**INSTRUCTIONS FOR THE TASK:** Nothing in the records may be left out or altered; reproduce them all exactly.
(AVAILABLE DATA begins)
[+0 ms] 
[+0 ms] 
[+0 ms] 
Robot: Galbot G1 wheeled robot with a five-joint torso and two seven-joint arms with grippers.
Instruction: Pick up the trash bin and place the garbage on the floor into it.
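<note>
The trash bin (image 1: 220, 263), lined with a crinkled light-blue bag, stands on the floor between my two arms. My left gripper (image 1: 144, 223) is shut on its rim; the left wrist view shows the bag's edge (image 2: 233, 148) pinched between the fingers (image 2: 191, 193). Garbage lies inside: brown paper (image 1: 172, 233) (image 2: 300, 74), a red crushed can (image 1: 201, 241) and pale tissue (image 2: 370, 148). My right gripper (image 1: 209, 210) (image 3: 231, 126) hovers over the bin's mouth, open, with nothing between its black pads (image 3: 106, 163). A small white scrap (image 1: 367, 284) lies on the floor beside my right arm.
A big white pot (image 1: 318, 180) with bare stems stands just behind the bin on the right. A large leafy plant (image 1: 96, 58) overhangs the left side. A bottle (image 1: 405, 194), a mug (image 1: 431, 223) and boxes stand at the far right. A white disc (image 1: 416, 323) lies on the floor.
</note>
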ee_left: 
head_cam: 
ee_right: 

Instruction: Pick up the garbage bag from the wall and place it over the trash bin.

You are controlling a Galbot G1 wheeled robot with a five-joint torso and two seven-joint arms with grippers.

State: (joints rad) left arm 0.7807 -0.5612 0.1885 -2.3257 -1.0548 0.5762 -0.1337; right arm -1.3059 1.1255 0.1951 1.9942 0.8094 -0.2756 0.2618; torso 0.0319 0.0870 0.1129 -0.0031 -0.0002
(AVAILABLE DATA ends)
**YOUR SOLUTION:**
[+0 ms] 
[+0 ms] 
[+0 ms] 
Robot: Galbot G1 wheeled robot with a five-joint torso and two seven-joint arms with grippers.
Instruction: Pick up the trash bin and place the garbage on the floor into it.
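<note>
The trash bin (image 1: 220, 263), lined with a crinkled light-blue bag, stands on the floor between my two arms. My left gripper (image 1: 144, 223) is shut on its rim; the left wrist view shows the bag's edge (image 2: 233, 148) pinched between the fingers (image 2: 191, 193). Garbage lies inside: brown paper (image 1: 172, 233) (image 2: 300, 74), a red crushed can (image 1: 201, 241) and pale tissue (image 2: 370, 148). My right gripper (image 1: 209, 210) (image 3: 231, 126) hovers over the bin's mouth, open, with nothing between its black pads (image 3: 106, 163). A small white scrap (image 1: 367, 284) lies on the floor beside my right arm.
A big white pot (image 1: 318, 180) with bare stems stands just behind the bin on the right. A large leafy plant (image 1: 96, 58) overhangs the left side. A bottle (image 1: 405, 194), a mug (image 1: 431, 223) and boxes stand at the far right. A white disc (image 1: 416, 323) lies on the floor.
</note>
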ee_left: 
head_cam: 
ee_right: 

Instruction: Pick up the garbage bag from the wall and place it over the trash bin.

You are controlling a Galbot G1 wheeled robot with a five-joint torso and two seven-joint arms with grippers.

State: (joints rad) left arm 0.7807 -0.5612 0.1885 -2.3257 -1.0548 0.5762 -0.1337; right arm -1.3059 1.1255 0.1951 1.9942 0.8094 -0.2756 0.2618; torso 0.0319 0.0870 0.1129 -0.0031 -0.0002

No more work is left in this exercise.